> _ACTIVITY_
Search for the word "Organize" in the entries. Each line that holds it should be copied.

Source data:

*** Block opens ***

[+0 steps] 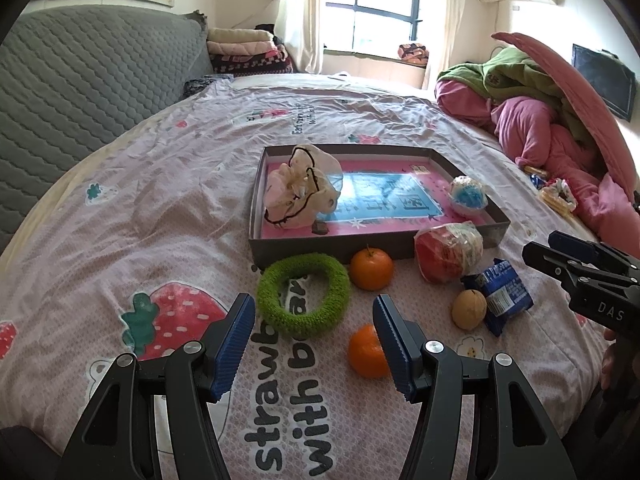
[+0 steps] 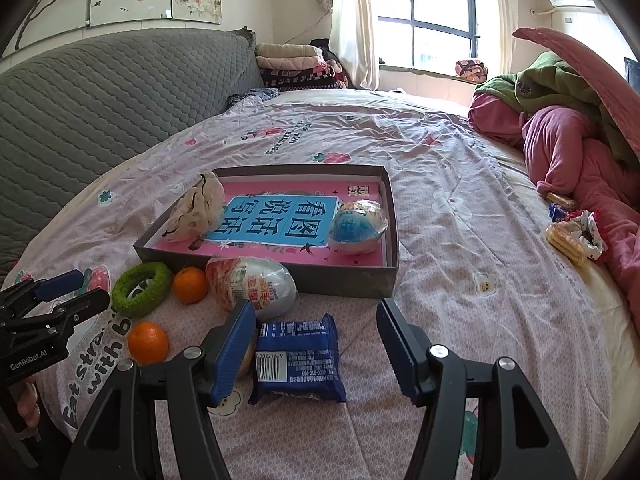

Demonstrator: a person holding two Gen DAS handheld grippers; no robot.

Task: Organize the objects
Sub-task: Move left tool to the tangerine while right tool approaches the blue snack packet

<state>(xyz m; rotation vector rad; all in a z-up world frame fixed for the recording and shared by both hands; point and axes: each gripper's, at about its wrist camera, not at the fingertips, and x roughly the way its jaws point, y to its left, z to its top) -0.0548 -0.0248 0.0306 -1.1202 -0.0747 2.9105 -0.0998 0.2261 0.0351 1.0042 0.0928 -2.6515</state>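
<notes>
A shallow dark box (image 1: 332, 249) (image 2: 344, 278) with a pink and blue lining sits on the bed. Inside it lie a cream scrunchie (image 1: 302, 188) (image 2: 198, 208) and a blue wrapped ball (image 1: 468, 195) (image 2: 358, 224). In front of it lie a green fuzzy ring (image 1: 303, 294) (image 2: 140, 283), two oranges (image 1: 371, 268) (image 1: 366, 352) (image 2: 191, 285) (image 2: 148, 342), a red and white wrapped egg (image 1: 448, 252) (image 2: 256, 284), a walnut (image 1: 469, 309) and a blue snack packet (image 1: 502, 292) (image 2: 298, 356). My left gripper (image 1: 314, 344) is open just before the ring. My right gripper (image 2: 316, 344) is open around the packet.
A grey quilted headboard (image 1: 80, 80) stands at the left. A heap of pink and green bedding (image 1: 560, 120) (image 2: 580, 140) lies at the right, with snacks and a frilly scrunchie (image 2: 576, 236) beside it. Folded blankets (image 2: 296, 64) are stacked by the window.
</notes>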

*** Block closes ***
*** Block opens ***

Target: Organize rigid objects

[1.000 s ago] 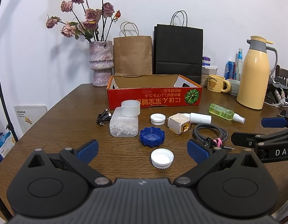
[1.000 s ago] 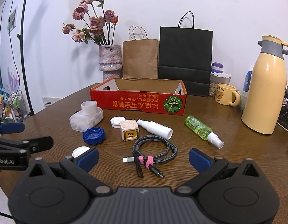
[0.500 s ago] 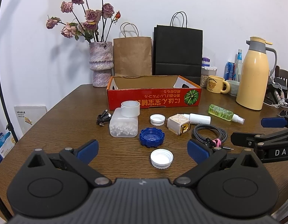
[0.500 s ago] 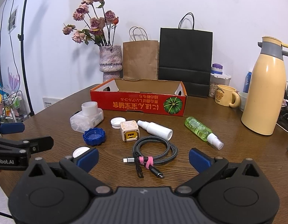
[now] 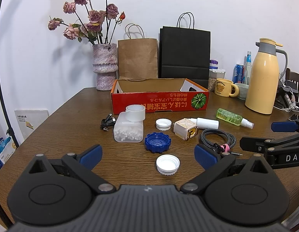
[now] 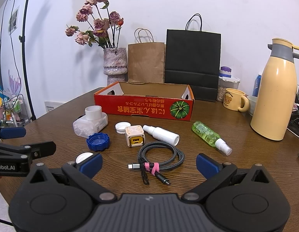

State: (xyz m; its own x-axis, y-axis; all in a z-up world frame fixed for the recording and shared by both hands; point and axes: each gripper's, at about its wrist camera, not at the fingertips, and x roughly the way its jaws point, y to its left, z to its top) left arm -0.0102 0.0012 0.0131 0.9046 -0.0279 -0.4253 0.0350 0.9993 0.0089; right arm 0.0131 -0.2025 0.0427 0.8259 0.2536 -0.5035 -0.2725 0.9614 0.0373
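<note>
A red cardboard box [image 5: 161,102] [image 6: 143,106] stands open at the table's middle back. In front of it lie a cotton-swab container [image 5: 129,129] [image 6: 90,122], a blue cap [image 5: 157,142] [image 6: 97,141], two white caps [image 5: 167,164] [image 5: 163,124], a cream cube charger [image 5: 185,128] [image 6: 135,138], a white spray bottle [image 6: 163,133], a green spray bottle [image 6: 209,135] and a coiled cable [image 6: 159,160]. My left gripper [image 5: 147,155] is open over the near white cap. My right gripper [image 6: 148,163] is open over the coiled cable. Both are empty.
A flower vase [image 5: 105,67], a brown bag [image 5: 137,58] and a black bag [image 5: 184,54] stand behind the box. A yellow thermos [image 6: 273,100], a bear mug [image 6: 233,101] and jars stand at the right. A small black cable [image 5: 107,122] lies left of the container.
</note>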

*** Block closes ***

> _ANSWER TO THIS EXERCISE_
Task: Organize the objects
Target: Organize rigid objects

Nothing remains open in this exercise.